Pytorch with DDP throws error with multi-GPU


I am trying to train a multi-task BERT model with PyTorch on a single node with 8GPUs. I am able to train the model if I use a single GPU, however if I switch to multiple GPUs I get an error with a mismatch in batch size. I checked in debug mode that in the forward function (from the validation step) if I specify a batch size of 4 with 2 GPUs, I get 2 input_ids in the batch. If I specify a batch size of 4 with 1 GPU, I get 4 input_ids in batch which right.
My forward function looks like pasted below

        batch = x

        bert_output = self.bert(
        sequence_output = bert_output["last_hidden_state"]
        pooled_output = bert_output["pooler_output"]

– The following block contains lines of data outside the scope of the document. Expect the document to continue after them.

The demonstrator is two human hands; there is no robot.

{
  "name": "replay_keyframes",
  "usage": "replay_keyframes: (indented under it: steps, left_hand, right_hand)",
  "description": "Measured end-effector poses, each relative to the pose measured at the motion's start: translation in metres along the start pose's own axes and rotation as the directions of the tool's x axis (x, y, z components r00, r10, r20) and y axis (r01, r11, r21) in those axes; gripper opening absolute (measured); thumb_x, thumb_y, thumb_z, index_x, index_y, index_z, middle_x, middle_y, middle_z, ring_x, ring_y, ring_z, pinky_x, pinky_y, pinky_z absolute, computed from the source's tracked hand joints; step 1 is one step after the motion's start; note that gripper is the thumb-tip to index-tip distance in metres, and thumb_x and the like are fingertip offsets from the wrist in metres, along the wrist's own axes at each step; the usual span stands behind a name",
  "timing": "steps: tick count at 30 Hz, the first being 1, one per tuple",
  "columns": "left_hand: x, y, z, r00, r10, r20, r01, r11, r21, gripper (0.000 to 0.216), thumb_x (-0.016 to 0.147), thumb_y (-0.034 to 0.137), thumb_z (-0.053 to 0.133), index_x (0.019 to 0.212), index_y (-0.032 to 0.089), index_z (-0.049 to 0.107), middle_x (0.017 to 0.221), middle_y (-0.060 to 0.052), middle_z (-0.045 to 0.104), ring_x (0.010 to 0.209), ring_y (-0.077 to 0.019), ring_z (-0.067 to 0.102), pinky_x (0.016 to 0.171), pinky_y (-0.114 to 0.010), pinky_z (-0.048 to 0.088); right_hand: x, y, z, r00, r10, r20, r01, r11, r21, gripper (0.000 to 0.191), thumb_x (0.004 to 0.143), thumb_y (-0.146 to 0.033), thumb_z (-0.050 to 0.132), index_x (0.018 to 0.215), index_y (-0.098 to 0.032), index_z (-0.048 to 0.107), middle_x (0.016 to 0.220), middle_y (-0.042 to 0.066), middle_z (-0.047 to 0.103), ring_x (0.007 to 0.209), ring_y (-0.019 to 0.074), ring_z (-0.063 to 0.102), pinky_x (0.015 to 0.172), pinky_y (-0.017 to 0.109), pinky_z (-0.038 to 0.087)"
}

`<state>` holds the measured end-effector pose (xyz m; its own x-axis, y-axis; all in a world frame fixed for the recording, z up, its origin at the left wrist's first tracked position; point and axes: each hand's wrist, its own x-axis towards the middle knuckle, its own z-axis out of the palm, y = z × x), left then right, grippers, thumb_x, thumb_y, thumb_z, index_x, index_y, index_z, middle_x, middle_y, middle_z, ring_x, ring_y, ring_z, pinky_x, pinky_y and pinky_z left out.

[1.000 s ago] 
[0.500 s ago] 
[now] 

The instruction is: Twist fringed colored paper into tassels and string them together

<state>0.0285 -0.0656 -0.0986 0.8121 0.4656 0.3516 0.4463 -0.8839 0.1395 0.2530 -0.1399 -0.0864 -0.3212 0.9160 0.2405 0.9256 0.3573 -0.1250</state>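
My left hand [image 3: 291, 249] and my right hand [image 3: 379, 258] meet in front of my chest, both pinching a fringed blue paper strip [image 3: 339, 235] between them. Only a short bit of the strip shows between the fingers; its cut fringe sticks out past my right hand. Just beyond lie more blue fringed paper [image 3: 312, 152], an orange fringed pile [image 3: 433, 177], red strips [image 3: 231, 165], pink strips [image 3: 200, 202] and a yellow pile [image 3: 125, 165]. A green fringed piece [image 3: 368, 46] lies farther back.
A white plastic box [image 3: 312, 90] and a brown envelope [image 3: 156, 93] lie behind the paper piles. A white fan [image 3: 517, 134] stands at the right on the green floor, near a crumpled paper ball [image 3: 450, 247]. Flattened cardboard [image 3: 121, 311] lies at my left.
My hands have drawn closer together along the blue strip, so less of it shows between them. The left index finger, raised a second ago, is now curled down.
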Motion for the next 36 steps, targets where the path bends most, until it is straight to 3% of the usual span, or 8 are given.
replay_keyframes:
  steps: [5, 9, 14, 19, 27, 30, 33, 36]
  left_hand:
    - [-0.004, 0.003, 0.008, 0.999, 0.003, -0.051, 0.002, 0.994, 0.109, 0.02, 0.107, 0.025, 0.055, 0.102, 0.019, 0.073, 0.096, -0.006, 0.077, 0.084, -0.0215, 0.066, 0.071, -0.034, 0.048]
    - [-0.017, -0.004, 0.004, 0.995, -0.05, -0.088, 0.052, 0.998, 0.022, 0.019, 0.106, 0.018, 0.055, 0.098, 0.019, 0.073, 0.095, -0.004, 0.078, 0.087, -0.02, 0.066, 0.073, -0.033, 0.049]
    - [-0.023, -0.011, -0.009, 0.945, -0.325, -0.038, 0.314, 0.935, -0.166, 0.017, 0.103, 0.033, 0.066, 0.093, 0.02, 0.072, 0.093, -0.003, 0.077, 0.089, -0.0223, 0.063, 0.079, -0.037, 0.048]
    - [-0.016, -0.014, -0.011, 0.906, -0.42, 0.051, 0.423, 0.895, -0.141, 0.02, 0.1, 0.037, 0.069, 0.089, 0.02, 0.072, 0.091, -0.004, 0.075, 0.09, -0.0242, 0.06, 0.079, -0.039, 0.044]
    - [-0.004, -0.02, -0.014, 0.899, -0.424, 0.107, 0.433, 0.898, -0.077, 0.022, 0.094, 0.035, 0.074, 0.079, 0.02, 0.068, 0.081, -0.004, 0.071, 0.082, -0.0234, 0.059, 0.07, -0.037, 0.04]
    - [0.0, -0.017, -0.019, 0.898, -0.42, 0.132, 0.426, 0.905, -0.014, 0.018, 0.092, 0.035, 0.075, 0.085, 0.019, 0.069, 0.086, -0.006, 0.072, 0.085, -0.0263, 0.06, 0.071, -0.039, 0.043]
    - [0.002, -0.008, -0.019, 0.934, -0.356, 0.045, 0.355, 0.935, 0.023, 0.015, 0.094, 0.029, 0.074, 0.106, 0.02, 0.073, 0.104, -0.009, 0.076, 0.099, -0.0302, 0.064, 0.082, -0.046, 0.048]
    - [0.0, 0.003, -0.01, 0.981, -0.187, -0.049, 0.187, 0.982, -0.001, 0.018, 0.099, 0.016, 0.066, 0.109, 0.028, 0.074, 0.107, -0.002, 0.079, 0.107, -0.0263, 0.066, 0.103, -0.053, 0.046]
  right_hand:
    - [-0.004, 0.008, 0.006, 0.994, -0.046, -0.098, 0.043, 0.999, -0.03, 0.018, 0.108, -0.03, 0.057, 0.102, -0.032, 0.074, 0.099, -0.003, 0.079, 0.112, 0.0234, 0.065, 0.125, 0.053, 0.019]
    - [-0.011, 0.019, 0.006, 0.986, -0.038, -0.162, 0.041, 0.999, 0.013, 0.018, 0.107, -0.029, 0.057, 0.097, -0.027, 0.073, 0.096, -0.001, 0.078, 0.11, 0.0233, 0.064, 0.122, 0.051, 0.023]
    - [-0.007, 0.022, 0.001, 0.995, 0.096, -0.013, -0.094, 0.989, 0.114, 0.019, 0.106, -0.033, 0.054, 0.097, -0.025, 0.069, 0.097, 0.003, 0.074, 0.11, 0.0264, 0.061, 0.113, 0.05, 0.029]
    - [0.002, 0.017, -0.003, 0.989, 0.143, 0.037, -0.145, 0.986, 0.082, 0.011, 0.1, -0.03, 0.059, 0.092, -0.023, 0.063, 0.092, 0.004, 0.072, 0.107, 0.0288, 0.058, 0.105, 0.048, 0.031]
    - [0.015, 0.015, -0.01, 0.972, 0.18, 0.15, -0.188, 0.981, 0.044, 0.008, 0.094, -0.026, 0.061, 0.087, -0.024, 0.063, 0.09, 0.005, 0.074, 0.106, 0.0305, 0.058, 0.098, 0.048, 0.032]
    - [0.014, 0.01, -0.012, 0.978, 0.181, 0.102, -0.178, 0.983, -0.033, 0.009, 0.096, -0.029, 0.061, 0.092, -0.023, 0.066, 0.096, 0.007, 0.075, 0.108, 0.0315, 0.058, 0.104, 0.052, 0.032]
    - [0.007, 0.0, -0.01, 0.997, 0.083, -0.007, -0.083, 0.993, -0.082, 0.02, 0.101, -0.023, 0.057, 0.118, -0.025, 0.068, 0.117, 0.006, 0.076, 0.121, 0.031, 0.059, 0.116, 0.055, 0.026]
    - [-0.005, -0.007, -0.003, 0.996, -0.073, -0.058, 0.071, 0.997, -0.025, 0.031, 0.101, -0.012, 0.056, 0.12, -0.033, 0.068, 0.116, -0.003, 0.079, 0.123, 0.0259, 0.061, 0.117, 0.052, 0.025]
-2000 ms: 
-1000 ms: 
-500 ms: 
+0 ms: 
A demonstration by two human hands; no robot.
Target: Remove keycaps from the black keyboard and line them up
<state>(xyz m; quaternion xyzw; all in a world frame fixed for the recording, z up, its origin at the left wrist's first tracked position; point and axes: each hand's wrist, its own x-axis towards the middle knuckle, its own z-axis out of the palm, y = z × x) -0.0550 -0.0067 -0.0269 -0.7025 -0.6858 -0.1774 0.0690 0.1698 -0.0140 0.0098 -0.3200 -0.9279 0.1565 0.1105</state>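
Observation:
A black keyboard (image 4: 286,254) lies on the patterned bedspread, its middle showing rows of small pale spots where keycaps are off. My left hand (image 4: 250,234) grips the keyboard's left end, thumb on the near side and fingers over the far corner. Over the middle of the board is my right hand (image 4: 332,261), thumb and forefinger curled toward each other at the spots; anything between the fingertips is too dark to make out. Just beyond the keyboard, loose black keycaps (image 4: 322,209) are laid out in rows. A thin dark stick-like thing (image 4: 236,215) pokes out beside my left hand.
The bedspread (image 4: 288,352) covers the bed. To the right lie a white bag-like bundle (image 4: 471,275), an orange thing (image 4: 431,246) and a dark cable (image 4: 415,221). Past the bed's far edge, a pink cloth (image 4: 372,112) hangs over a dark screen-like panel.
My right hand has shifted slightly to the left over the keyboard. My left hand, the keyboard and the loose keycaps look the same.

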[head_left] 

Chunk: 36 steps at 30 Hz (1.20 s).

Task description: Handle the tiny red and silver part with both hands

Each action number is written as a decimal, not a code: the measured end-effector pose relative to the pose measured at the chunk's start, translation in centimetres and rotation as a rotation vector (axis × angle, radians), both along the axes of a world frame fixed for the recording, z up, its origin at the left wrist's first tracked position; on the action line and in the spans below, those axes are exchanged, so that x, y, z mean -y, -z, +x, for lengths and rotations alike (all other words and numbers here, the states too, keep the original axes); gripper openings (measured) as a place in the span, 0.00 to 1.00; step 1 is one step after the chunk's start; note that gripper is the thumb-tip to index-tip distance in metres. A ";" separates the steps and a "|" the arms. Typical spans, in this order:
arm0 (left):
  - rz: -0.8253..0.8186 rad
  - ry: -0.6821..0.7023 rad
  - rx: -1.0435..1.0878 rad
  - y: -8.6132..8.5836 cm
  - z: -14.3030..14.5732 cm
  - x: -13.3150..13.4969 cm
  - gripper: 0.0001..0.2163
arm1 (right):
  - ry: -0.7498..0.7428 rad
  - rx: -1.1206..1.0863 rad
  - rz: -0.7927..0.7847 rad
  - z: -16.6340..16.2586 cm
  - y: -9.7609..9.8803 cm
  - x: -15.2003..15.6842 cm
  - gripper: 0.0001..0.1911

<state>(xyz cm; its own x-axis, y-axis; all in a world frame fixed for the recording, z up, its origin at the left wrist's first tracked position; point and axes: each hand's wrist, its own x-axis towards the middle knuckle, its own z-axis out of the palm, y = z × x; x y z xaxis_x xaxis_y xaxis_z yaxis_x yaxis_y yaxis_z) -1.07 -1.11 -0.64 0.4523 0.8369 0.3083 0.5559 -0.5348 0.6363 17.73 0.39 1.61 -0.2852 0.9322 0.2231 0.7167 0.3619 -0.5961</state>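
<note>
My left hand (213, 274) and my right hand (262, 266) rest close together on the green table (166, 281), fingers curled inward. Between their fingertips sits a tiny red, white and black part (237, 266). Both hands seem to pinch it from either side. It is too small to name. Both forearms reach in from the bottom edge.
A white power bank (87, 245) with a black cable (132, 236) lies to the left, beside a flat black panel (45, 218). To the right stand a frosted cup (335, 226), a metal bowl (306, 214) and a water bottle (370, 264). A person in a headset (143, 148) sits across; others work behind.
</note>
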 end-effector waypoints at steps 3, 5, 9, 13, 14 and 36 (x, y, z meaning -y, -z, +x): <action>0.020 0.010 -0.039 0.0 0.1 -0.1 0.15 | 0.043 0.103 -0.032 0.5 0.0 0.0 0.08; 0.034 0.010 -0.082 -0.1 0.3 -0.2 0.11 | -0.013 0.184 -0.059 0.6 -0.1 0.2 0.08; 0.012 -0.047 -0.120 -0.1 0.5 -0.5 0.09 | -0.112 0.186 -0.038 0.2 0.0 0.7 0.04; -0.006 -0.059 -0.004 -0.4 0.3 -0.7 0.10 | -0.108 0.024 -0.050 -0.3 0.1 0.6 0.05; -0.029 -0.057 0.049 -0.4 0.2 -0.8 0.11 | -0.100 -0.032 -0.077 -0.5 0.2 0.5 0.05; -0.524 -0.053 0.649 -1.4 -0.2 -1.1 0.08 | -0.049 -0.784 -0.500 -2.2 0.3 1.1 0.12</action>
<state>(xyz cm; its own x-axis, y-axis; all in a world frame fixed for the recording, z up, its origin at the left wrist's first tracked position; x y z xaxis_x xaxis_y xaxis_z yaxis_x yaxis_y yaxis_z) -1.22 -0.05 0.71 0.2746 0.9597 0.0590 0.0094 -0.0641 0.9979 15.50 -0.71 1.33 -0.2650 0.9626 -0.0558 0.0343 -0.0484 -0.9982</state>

        masked_seq_indices = np.where([x for x in batch["token_tasks"].values()][0])[0]
        chunk_permuted_seq_indices = np.where([x for x in batch["sequence_tasks"].values()][0])[0]

        mlm_scores = self.lm(sequence_output[masked_seq_indices])
        mlm_loss = self.mlm_loss(mlm_scores.view(-1, self.vocab_size), batch["mlm_labels"].view(-1))

        chunk_permute_scores = self.sent["chunk_perm"](pooled_output[chunk_permuted_seq_indices])
        chunk_perm_loss = self.chunk_perm_loss(chunk_permute_scores, batch["chunk_permuted_labels"])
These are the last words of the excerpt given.